Les puissantes pattes antérieures, les griffes robustes et le corps allongé font de l’animal tout entier une machine à déplacer la terre vers l’arrière. Les pièges qui ont conduit aux captures étaient positionnés le long des galeries souterraines courant sous les sentiers d’animaux, à la base des arbres et dans d’autres endroits ombragés au substrat meuble.
Une spécialisation aussi poussée présente deux faces. D’un côté, elle favorise la survie de l’espèce sur de longues périodes — qui trouve sa niche peut l’occuper pendant des années. De l’autre, elle signifie que des changements minimes, comme l’assèchement du substrat, l’abattage d’arbres ou le piétinement intensif de la litière, peuvent mettre sérieusement en péril la population locale. Les défenseurs de la nature recommandent donc une surveillance attentive des activités humaines dans la réserve de Pu Luong.

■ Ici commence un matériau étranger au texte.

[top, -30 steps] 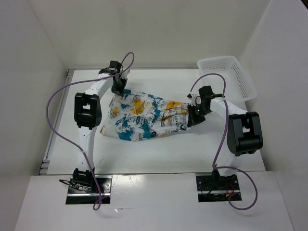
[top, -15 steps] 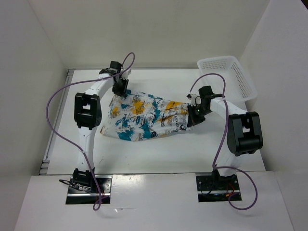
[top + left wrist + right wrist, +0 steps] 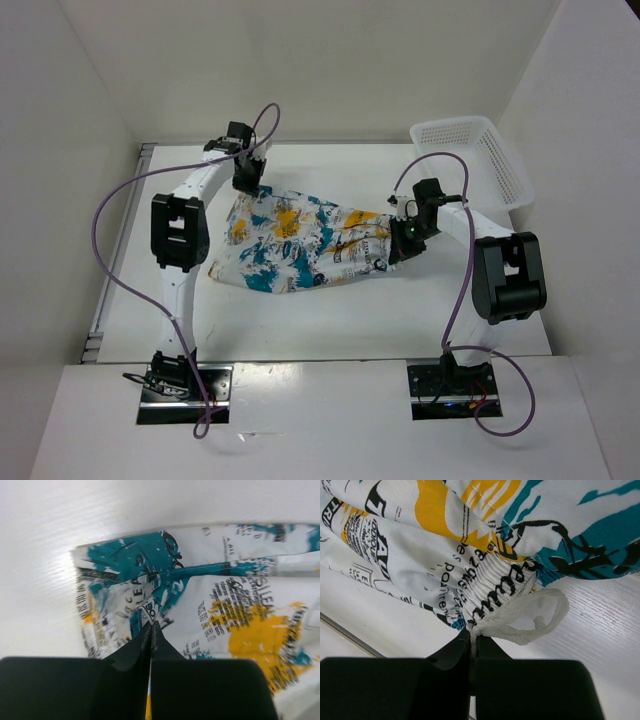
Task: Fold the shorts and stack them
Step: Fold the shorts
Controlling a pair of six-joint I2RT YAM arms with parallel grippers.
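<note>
Likely limp and light, the white fabric shorts (image 3: 300,245) splotched teal, yellow and black suit edge grips: left gripper (image 3: 151,626) pinches near a corner, right gripper (image 3: 471,632) the elastic waistband.

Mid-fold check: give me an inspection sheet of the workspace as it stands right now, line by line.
Surface: white table, matte.
Job's things: the shorts lie spread and rumpled mid-table, not yet folded; drawstring loop pokes out at the waistband.
Clutter: white lattice basket at the far right corner, looks empty.
Grippers: left gripper shut on the shorts' far left part; right gripper shut on the waistband.
Cables: purple cables loop from each arm to its base.
Surroundings: white walls; nothing else seen.
</note>
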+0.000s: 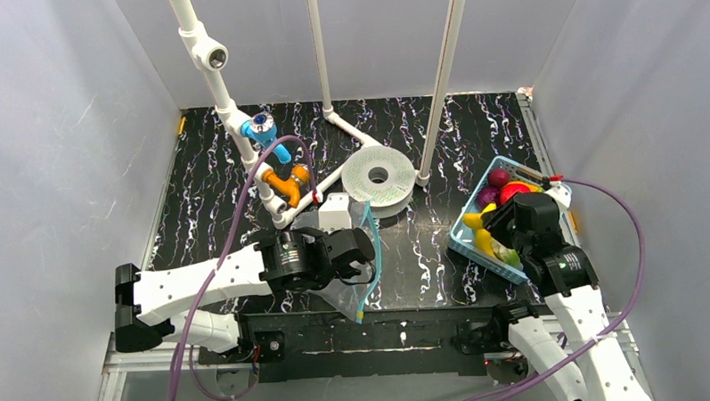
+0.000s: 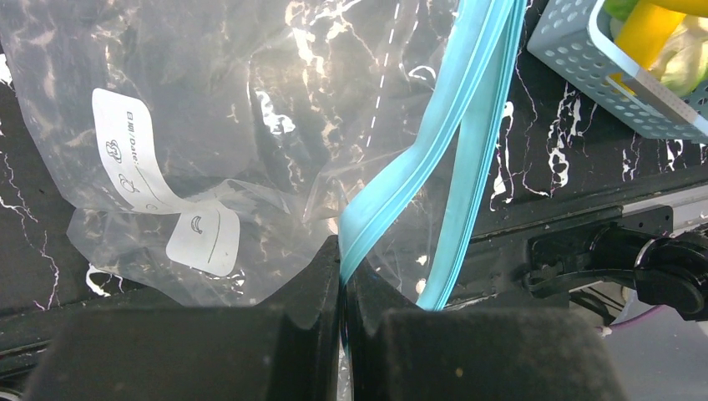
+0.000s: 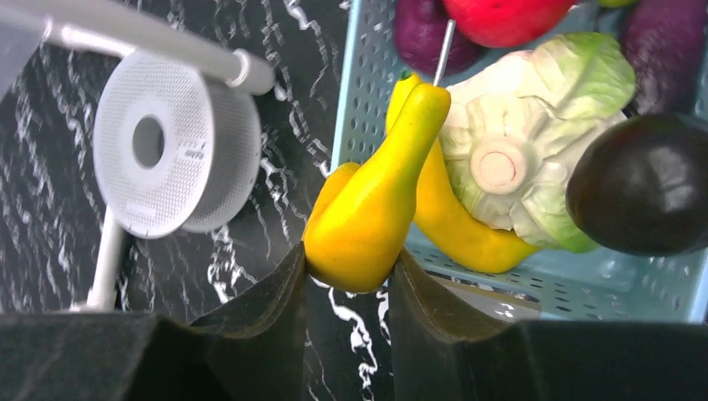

Ce que nous apprend l’histoire de la taupe de Pu Luong
La description de ce mammifère discret entrelace anatomie, génétique et géographie. Tous ces éléments convergent vers le même processus : l’isolement dans un terrain difficile est capable de maintenir une lignée évolutive distincte pendant de très longues périodes, littéralement sous le nez des êtres humains et des autres espèces.
Pour les scientifiques, c’est une précieuse leçon sur la manière dont se forment les nouvelles espèces, mais aussi un conseil pratique pour la conservation de la nature. Les cartes des réserves se tracent avec de larges lignes, tandis que le destin d’animaux comme celui-ci dépend souvent de détails infimes du territoire : une seule paroi rocheuse, une étroite bande de sol humide ou un angle précis de forêt.
L’exemple d’Euroscaptor darwini démontre que dans les régions montagneuses d’Asie du Sud-Est pourraient se dissimuler bien d’autres espèces similaires, encore « cachées ». Il est impossible de les reconnaître sans des recherches de terrain minutieuses et des analyses de laboratoire rigoureuses. Pour des pays comme le Vietnam, cela représente à la fois un défi et une opportunité : chaque découverte de ce type renforce les arguments en faveur de la protection des derniers véritables espaces sauvages du pays. On peut se demander combien d’autres secrets attendent encore d’être révélés dans ces montagnes.